I have been spending some time in Titus lately. I am pleasantly surprised by what I have found there. I am encouraged by Paul’s straightforward expression of the transforming reality of God’s grace and gospel in Jesus. Here’s the passage that stands out to me as the central catalyst of everything else in this little letter:

For the grace of God has appeared, bringing salvation for all people, training us to renounce ungodliness and worldly passions, and to live self-controlled, upright, and godly lives in the present age, waiting for our blessed hope, the appearing of the glory of our great God and Savior Jesus Christ, who gave himself for us to redeem us from all lawlessness and to purify for himself a people for his own possession who are zealous for good works. — Titus 2:11-14 (ESV)

I think it reflects a growing desire in me, perhaps for 2010. To be trained by grace. By Jesus. By the gospel. There are three actions grace trains us to have. To RENOUNCE, to LIVE, and to WAIT. Here are the nuggets I have pulled out so far.

RENOUNCE, in the Greek there is a sense of “refusing something offered.” It is clear that my flesh (the part of me use to living without dependence upon or relationship with God), the world, and the Enemy offer me alternatives to God’s way of life. While I have an inclination towards sin, that is not the end of the story. I can stand firm in resisting, rejecting, refusing anything that is offered to me apart from God.

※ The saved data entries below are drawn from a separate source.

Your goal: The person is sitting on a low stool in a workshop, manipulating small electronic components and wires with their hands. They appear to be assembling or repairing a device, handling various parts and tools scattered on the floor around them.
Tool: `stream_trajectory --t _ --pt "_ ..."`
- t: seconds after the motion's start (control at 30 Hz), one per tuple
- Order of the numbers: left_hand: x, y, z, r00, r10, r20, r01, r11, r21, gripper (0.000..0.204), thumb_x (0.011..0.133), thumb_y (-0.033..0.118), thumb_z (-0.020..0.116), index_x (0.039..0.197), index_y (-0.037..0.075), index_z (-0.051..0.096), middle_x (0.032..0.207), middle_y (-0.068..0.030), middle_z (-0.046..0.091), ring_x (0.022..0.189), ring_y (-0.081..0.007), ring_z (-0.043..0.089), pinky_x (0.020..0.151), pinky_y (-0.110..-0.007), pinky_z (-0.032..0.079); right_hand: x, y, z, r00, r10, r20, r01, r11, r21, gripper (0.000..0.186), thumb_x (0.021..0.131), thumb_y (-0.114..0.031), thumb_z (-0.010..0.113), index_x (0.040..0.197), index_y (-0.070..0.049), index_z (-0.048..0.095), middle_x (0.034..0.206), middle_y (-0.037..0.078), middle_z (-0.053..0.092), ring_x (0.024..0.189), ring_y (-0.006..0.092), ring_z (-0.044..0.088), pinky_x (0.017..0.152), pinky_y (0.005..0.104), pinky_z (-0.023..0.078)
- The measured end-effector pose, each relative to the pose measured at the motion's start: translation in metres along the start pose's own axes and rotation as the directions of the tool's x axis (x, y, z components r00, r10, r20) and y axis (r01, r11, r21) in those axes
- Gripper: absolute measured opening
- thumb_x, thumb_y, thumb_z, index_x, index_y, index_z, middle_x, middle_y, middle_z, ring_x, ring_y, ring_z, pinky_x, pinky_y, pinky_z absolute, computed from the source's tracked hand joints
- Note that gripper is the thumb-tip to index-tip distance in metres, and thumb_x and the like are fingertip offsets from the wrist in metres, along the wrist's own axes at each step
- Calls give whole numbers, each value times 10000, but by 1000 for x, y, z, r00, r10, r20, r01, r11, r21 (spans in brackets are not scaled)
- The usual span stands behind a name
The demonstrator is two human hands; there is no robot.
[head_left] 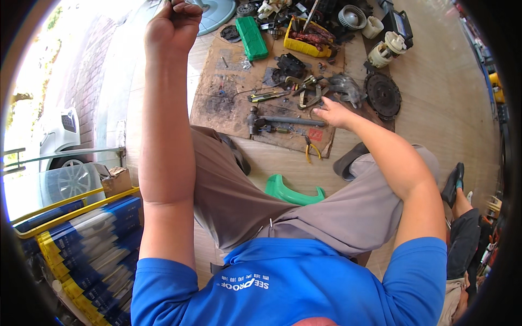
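My left hand [173, 28] is raised at the upper edge, out to the left of the cardboard. Its fingers are curled closed, and what they hold, if anything, is cut off or hidden. Low over the cardboard's right part, my right hand [333, 113] reaches in with fingers apart, by the end of the hammer [291, 120]. Just beyond its fingertips lies a metal clamp-like tool [307, 92]. A grey work glove [347, 89] rests beside that. Yellow-handled pliers [310, 149] lie nearer me, and a yellow utility knife [268, 96] lies left of the clamp-like tool.
Stained cardboard [217, 111] covers the floor before me. Toward the back are a green box [252, 38], a yellow container [307, 48] of parts and a dark round disc [383, 95]. A green plastic stool [291, 193] is between my legs. Another person's leg [462, 204] shows at right.
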State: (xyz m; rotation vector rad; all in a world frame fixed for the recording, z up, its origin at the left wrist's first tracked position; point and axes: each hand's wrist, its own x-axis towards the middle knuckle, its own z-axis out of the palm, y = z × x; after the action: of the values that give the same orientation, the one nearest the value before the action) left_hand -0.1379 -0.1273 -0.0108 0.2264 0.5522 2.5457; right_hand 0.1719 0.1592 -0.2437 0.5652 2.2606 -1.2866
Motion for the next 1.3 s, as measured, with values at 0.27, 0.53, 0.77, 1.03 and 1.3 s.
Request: stream_trajectory --t 0.27,0.53,0.77,1.03,1.3 --pt "-5 -24 10 995 -21 95 19 1000 21 167 1071 159 372 974 76 479 745 -5 485 622 -108 498 638 -285 472 13 -17 21 982 -190 25 184 902 -391 1077 743 -212 842 1561 -52 160 1516 249 370 1383 360 405 1153 370 340" --pt "-9 -16 16 998 5 68 -5 1000 -10 164 1060 151 386 964 59 482 744 -5 493 620 -110 501 636 -287 471 38 -29 29 966 -252 60 258 929 -266 272 911 -217 670 1107 -31 637 1036 183 672 1014 320 635 879 404 497" --pt "10 79 -35 994 107 -14 -108 989 -98 136 1005 52 428 908 -25 485 746 -65 466 669 -168 465 678 -334 417 21 -36 14 985 -83 151 56 984 171 187 1003 -198 562 968 -30 636 775 44 639 682 120 603 624 303 497" --pt "-14 178 -114 721 392 -572 -323 920 224 156 957 -54 406 836 20 469 730 -27 402 651 -188 417 654 -378 428 -51 -28 -76 990 -125 62 114 981 155 174 988 -166 589 967 -24 688 685 -32 559 559 56 500 503 225 417" --pt "-9 237 -205 782 347 -518 -314 937 154 70 991 -14 477 928 -21 509 761 -58 439 642 -187 467 631 -346 466 -130 8 -180 978 -142 -150 119 981 -153 178 981 -137 586 1025 -16 709 658 -26 534 617 71 472 572 267 422"
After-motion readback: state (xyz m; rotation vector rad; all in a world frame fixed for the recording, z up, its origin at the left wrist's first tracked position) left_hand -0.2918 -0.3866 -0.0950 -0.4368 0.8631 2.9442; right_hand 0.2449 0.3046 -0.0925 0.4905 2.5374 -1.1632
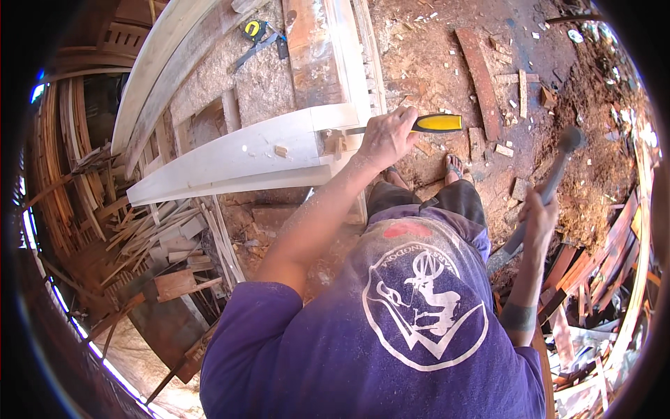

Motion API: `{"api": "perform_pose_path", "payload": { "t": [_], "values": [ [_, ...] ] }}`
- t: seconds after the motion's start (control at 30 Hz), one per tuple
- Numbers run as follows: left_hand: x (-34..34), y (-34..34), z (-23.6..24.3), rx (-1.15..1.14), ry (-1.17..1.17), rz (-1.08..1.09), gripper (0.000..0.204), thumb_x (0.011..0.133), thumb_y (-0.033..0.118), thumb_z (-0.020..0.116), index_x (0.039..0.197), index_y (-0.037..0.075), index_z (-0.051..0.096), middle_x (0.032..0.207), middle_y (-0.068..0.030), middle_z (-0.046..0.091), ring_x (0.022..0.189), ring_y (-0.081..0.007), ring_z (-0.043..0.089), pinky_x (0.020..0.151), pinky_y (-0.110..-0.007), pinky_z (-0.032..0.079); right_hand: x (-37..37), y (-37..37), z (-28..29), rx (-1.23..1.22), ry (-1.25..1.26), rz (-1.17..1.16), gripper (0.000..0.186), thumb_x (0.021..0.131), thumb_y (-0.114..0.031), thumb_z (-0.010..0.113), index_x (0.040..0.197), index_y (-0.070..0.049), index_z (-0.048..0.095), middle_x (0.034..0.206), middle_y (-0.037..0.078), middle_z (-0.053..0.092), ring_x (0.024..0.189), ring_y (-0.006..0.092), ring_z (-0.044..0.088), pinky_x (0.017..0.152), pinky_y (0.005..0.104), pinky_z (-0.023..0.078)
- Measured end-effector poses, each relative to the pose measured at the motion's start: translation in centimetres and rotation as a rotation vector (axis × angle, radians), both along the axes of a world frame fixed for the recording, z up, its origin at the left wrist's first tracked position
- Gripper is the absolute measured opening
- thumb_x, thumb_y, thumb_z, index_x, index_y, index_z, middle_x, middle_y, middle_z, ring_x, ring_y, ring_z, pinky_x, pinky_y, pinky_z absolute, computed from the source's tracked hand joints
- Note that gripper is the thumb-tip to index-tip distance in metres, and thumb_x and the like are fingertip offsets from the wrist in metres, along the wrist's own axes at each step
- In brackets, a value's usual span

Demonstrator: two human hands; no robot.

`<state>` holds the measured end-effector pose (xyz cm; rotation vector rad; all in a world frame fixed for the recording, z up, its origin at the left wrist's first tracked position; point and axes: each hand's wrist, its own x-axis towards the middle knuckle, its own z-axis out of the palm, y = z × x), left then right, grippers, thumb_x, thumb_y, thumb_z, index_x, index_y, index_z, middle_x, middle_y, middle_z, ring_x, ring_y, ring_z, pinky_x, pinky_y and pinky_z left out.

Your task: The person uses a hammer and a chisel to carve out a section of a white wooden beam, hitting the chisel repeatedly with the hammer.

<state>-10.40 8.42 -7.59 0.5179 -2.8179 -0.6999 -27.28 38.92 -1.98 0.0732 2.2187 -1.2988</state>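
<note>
My left hand (pixel 387 140) is closed around a chisel (pixel 441 123) with a yellow and black handle. Its handle points right, and its blade reaches left onto the end of a long pale wooden board (pixel 237 155). Around the blade lie a roughly cut patch (pixel 333 142) and loose chips; the tip itself is hard to make out. Out to the right, my right hand (pixel 541 215) grips a hammer (pixel 554 177) by its grey handle. The hammer's dark head (pixel 572 138) is raised, apart from the chisel.
Curved planks (pixel 164 66) and a wide brown board (pixel 313 63) lie beyond the pale board. A yellow tape measure (pixel 253 29) rests there beside a blue and black tool. Scrap wood (pixel 164 241) is heaped at left, more offcuts (pixel 593 276) at right. My feet (pixel 453 167) stand among chips.
</note>
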Motion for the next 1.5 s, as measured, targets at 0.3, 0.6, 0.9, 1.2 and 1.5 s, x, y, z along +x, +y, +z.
{"api": "perform_pose_path", "payload": {
  "t": [0.3,0.6,0.9,1.2,1.5],
  "values": [
    [-0.3,0.1,-0.7,-0.015,-0.042,-0.054,0.034,0.078,0.014,0.074,0.105,0.004,0.055,0.088,-0.0142,0.065,0.077,-0.0369,0.067,0.064,-0.048,0.053,6.8,-6.6,-1.6,0.103,-0.075,0.476,0.02,0.089,-0.008,0.061,0.107,-0.001,0.064,0.076,0.004,0.061,0.065,0.0148,0.057,0.058,0.0322,0.049],
    [-0.1,0.0,-0.8,0.02,-0.036,-0.022,0.033,0.078,0.012,0.073,0.103,0.004,0.053,0.088,-0.0144,0.065,0.079,-0.0376,0.067,0.065,-0.048,0.053,-1.3,-1.6,-1.3,-0.307,0.087,-0.34,0.013,0.089,-0.015,0.064,0.08,-0.007,0.059,0.071,0.001,0.056,0.056,0.0109,0.053,0.052,0.0289,0.048],
    [0.5,-0.3,-1.3,0.029,-0.075,0.042,0.03,0.075,0.01,0.072,0.099,0.004,0.055,0.087,-0.016,0.066,0.078,-0.0392,0.067,0.067,-0.048,0.053,-0.6,-2.8,-1.3,0.025,-0.123,-0.044,0.011,0.086,-0.013,0.062,0.09,-0.005,0.057,0.065,-0.001,0.051,0.053,0.0063,0.047,0.046,0.0262,0.041],
    [0.5,-0.7,-1.0,0.024,-0.169,0.003,0.034,0.077,0.012,0.077,0.099,0.002,0.052,0.086,-0.0159,0.067,0.078,-0.0356,0.07,0.067,-0.046,0.056,8.0,-5.9,-5.6,0.058,-0.103,0.432,0.03,0.086,-0.016,0.067,0.106,0.005,0.059,0.074,0.006,0.062,0.057,0.0159,0.058,0.051,0.0339,0.049],
    [0.3,-0.9,-0.8,0.001,-0.165,-0.003,0.036,0.076,0.016,0.08,0.098,0.002,0.055,0.083,-0.0157,0.066,0.078,-0.035,0.07,0.068,-0.045,0.056,9.2,-2.9,-8.6,-0.223,0.111,0.006,0.023,0.093,-0.023,0.054,0.088,-0.003,0.065,0.066,0.006,0.061,0.057,0.0116,0.059,0.048,0.0307,0.046]
  ]
}}
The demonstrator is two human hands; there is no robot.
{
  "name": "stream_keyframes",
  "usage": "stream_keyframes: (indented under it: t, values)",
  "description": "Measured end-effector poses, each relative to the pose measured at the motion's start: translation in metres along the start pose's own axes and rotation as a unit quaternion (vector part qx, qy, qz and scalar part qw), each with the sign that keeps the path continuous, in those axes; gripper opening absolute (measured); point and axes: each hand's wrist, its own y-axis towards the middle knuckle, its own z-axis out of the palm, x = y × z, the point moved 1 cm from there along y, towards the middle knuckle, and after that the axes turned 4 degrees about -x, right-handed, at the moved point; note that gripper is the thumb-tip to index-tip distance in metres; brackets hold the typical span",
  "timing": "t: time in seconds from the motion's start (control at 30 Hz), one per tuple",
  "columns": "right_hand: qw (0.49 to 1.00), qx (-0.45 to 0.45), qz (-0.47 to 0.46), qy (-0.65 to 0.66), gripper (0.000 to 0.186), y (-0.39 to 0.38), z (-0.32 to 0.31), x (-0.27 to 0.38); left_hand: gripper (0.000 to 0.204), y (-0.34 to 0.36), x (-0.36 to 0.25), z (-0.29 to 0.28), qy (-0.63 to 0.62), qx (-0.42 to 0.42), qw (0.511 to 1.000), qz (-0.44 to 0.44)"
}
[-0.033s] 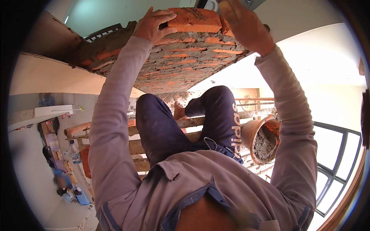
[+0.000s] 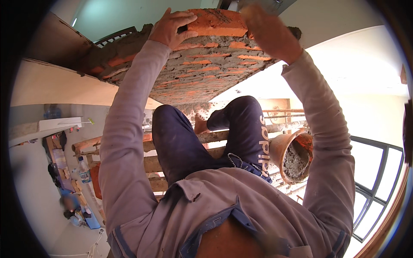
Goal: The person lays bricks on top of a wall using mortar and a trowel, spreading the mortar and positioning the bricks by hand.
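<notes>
An orange brick [image 2: 217, 23] with grey mortar smears lies on the top course of a brick wall [image 2: 193, 69]. My left hand [image 2: 172, 29] grips its left end, thumb on the near face and fingers over the top. At the brick's right end is my right hand [image 2: 272, 34], closed and smeared by motion. What it holds is too blurred to name. Rough grey mortar fills the joints between the courses below.
A bucket of grey mortar [image 2: 296, 161] stands by my right knee on slatted wooden poles [image 2: 155, 164]. A plastic bottle [image 2: 83, 170] is at the left. Further down there, a blurred person [image 2: 71, 204] shows beside scattered things. A dark-framed window [image 2: 374, 180] is at the right.
My right hand has shifted slightly left and down against the brick's right end. My left hand and the brick stay where they were.
</notes>
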Motion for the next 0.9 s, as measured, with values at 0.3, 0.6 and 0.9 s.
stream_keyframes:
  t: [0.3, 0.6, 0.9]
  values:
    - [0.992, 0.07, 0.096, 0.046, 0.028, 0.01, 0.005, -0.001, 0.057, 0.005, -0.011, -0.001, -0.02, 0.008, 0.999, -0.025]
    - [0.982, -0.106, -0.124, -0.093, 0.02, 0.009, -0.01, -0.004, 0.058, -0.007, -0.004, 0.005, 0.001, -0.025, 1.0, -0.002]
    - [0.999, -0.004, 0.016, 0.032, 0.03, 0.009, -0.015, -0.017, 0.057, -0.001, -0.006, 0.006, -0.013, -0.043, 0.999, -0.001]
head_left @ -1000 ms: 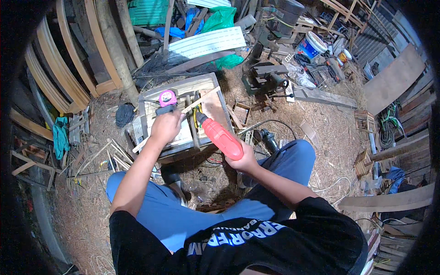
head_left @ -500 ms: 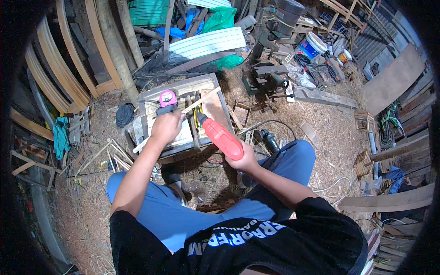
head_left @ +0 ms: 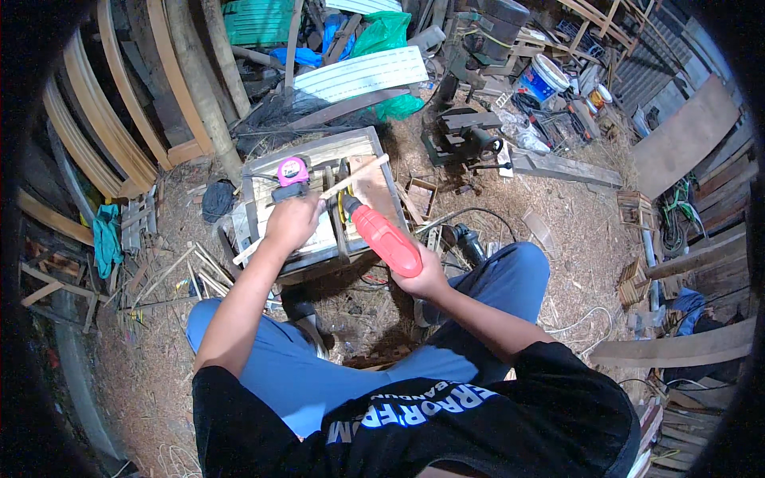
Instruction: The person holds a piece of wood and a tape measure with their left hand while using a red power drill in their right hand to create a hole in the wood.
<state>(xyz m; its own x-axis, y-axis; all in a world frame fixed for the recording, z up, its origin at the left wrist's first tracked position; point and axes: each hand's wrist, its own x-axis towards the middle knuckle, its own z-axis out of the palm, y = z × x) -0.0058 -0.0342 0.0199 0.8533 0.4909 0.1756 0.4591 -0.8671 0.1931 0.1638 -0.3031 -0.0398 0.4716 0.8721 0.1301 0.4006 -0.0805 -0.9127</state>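
Note:
My left hand (head_left: 292, 223) is closed round a thin wooden strip (head_left: 360, 174) that slants across a shallow wooden box (head_left: 370, 143). One end of the strip points to the far right, and the other emerges below my wrist. My right hand (head_left: 425, 275) grips a red power drill (head_left: 388, 241), its black chuck facing up and left, close to the strip; whether a bit touches the wood is too small to tell. A pink tape measure (head_left: 292, 170) sits beyond my left fingers, above a dark object. Yellow-handled pliers (head_left: 344, 199) lie partly hidden behind the chuck.
A metal vise-like machine (head_left: 466, 137) stands beyond the box to the right. A dark power tool (head_left: 468, 245) with a cable lies by my right knee. Thin offcuts (head_left: 211, 275) are scattered at left, and curved wooden frames (head_left: 100, 119) lean behind them. Shavings cover the floor.
The wooden strip has shifted slightly to the right, and its far end sits a little lower. My right hand and the drill have barely moved.

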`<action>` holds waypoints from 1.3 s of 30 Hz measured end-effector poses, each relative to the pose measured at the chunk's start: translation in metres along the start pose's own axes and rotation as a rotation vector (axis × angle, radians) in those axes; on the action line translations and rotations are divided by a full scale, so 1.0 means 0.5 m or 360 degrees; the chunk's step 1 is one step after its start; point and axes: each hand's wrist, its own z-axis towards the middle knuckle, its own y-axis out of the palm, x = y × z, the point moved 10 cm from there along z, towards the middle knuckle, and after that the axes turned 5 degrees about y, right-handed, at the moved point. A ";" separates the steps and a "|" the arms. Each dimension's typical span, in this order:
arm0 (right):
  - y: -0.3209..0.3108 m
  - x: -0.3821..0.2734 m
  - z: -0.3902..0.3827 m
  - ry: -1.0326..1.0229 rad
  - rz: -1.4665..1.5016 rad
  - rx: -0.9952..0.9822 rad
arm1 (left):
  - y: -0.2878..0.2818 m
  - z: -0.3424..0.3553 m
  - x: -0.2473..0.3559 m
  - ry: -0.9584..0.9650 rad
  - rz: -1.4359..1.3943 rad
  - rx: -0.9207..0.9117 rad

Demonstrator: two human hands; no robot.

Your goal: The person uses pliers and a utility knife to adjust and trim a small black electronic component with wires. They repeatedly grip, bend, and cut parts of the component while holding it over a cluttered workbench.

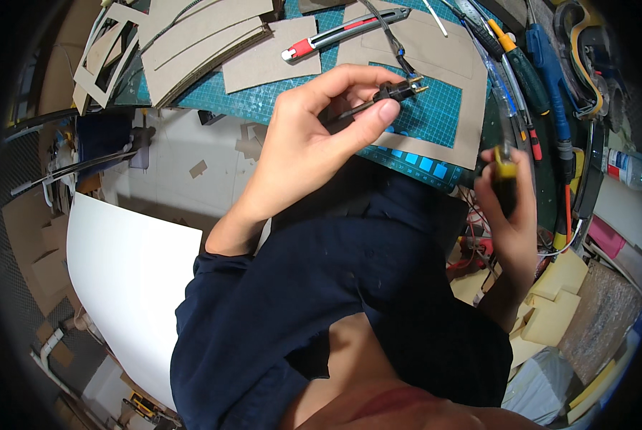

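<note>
My left hand point(314, 129) pinches a small black electrical plug point(396, 91) between thumb and fingers, above the cutting mat. Brass-coloured metal pieces show at the plug's right end. A dark braided cord point(387, 32) with bluish wires at its tip comes down from the far edge and meets the plug there; whether it is fastened I cannot tell. At the mat's right edge, my right hand point(511, 222) is closed around a yellow-and-black handled tool point(506, 179). Motion blurs its tip, so its exact kind is unclear.
A cardboard frame point(473, 107) lies on the green cutting mat point(221, 107). Beyond the plug rests a red-and-grey utility knife point(342, 34). Cardboard sheets point(199, 43) are stacked far left. Screwdrivers point(518, 61) and a blue glue gun point(550, 79) line the right. White sheet point(131, 287) stands at left.
</note>
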 end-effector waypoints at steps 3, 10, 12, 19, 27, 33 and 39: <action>-0.009 -0.024 0.020 -0.0186 -0.0594 0.0382 | 0.000 0.003 -0.007 -0.0146 -0.0193 -0.0028; -0.013 -0.048 0.035 -0.0172 -0.1048 0.0630 | 0.012 0.005 -0.017 -0.0193 -0.0458 -0.0119; -0.012 -0.054 0.038 -0.0191 -0.1031 0.0637 | 0.016 0.005 -0.024 -0.0234 -0.0504 -0.0156; -0.007 -0.083 0.030 -0.0571 -0.1263 0.0749 | 0.032 0.010 -0.024 -0.0213 -0.0704 -0.0247; 0.061 -0.109 0.039 -0.0733 0.0415 0.0171 | 0.052 0.014 -0.015 -0.0167 -0.0473 -0.0081; 0.135 -0.092 0.090 -0.0278 0.1319 -0.0106 | 0.043 0.014 -0.015 0.0040 -0.0313 0.0003; 0.140 -0.087 0.103 -0.0301 0.1417 -0.0092 | 0.028 0.018 0.014 0.0288 -0.0055 0.0137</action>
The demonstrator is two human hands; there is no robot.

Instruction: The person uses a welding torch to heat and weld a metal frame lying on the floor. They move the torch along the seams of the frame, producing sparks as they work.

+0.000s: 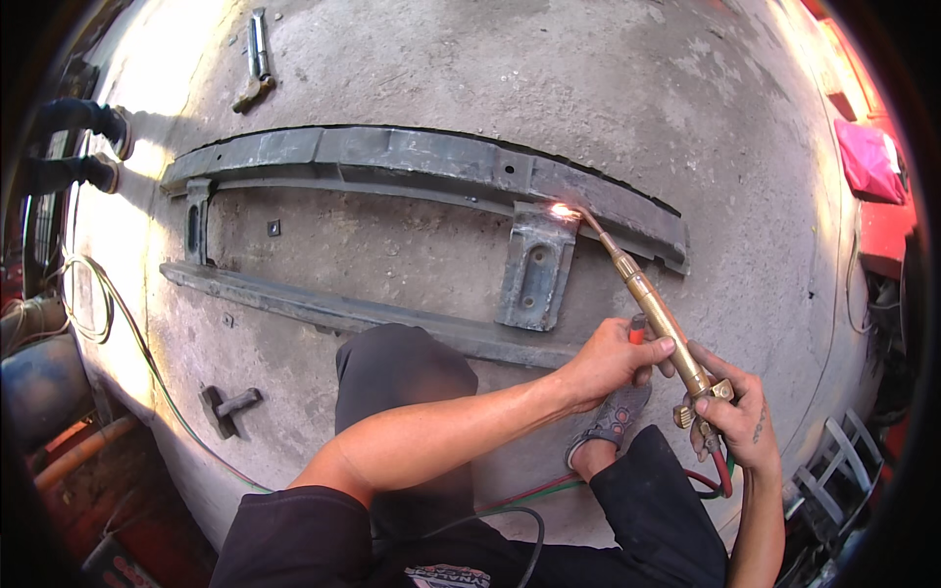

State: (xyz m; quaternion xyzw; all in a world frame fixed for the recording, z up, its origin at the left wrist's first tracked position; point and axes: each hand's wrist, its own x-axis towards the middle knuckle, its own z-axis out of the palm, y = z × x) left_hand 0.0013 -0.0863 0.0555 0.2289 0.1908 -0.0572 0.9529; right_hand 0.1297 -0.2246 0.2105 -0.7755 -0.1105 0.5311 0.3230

LIVE, in the Greek there is a sense of “to enjoy life” and “be full of vigor.” What a gift it is to live! To really be alive. I was reading 10 Resolutions for Mental Health from the Desiring God blog, Kilby’s suggestions seemed to express exactly what this word is saying about enjoying life with God. His reflections on God, creation, and men are not contingent on circumstances, they reflect an eternal perspective on the gift of life.

WAIT, in the Greek is pretty unique. It reflects the opening to companionship and intimacy, while also the idea of expecting a promise to be fulfilled. This is a pretty amazing word. I do not want to think I know all I can about what Paul is trying to express. Since I am living in a unique, to me, state of waiting I am very excited about this. In the waiting there is an invitation to more relationship than has been experienced. It is the kind of waiting used for a man and wife becoming one. In waiting there is also a confidence in promises being fulfilled. So, as relationship and circumstance have not yet arrived at what is ultimately desired, there is great joy in the anticipation.

Lord, train me by your grace through Jesus to refuse any offer that is not from you, to enjoy the fullness of life today, and to joyfully anticipate the consummation of your will in my life and the world.